Data excerpt:
----------
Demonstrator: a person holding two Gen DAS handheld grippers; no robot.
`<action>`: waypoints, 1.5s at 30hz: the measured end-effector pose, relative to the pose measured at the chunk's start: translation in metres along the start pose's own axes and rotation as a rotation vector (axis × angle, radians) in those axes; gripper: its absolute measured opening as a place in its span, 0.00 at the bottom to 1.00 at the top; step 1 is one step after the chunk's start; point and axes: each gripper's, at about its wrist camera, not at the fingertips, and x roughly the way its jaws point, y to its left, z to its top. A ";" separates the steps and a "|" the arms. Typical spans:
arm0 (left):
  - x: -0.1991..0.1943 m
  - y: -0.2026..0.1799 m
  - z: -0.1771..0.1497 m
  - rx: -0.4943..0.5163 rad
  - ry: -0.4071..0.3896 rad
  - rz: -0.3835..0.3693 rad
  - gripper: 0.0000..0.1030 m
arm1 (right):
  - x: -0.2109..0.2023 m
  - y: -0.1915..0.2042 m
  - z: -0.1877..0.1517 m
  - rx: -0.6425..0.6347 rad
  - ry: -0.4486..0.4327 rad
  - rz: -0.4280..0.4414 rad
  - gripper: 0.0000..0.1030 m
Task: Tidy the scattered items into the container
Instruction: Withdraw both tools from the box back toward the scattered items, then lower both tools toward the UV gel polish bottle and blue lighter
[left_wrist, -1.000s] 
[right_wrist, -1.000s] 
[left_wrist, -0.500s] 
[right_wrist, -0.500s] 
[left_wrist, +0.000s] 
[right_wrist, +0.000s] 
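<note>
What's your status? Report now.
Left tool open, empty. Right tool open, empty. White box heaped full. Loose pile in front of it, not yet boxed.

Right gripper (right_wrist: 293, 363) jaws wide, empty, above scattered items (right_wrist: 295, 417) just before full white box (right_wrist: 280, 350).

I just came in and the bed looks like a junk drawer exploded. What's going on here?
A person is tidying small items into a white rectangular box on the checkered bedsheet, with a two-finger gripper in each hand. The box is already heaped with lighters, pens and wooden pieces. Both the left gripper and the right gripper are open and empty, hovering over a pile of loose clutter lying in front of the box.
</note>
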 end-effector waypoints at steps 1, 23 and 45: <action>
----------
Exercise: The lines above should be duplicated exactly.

Response box:
Demonstrator: a person holding two Gen DAS handheld grippers; no robot.
`<action>`: waypoints, 1.5s at 30hz: the measured end-effector pose, relative to the pose measured at the chunk's start: translation in metres along the start pose's own axes and rotation as a rotation vector (axis × angle, radians) in those axes; gripper: its absolute measured opening as a place in its span, 0.00 at the bottom to 1.00 at the top; step 1 is one step after the chunk's start; point and axes: each gripper's, at about its wrist camera, not at the fingertips, and x roughly the way its jaws point, y to its left, z to its top. A ";" separates the steps and a "|" the arms. Typical spans:
arm0 (left):
  - x: -0.1991..0.1943 m
  - y: -0.2026..0.1799 m
  - z: -0.1771..0.1497 m
  - rx: -0.4943..0.5163 rad
  - ry: -0.4071..0.3896 rad
  - rz: -0.3835..0.3693 rad
  - gripper: 0.0000..0.1030 m
arm1 (right):
  - x: -0.2109..0.2023 m
  - y: -0.1915..0.2042 m
  - z: -0.1877..0.1517 m
  - rx: -0.6425..0.6347 rad
  - ry: -0.4486..0.4327 rad
  - rz: -0.4280..0.4414 rad
  - gripper: 0.0000..0.1030 m
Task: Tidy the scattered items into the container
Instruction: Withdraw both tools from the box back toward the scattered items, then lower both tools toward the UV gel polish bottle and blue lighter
[left_wrist, -1.000s] 
[right_wrist, -1.000s] 
[left_wrist, -0.500s] 
[right_wrist, -0.500s] 
[left_wrist, +0.000s] 
[right_wrist, +0.000s] 
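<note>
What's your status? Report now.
Left tool open, empty. Right tool open, empty. White box heaped full. Loose pile in front of it, not yet boxed.

Right gripper (right_wrist: 293, 363) jaws wide, empty, above scattered items (right_wrist: 295, 417) just before full white box (right_wrist: 280, 350).

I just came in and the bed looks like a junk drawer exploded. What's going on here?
A person is tidying small items into a white rectangular box on the checkered bedsheet, with a two-finger gripper in each hand. The box is already heaped with lighters, pens and wooden pieces. Both the left gripper and the right gripper are open and empty, hovering over a pile of loose clutter lying in front of the box.
</note>
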 end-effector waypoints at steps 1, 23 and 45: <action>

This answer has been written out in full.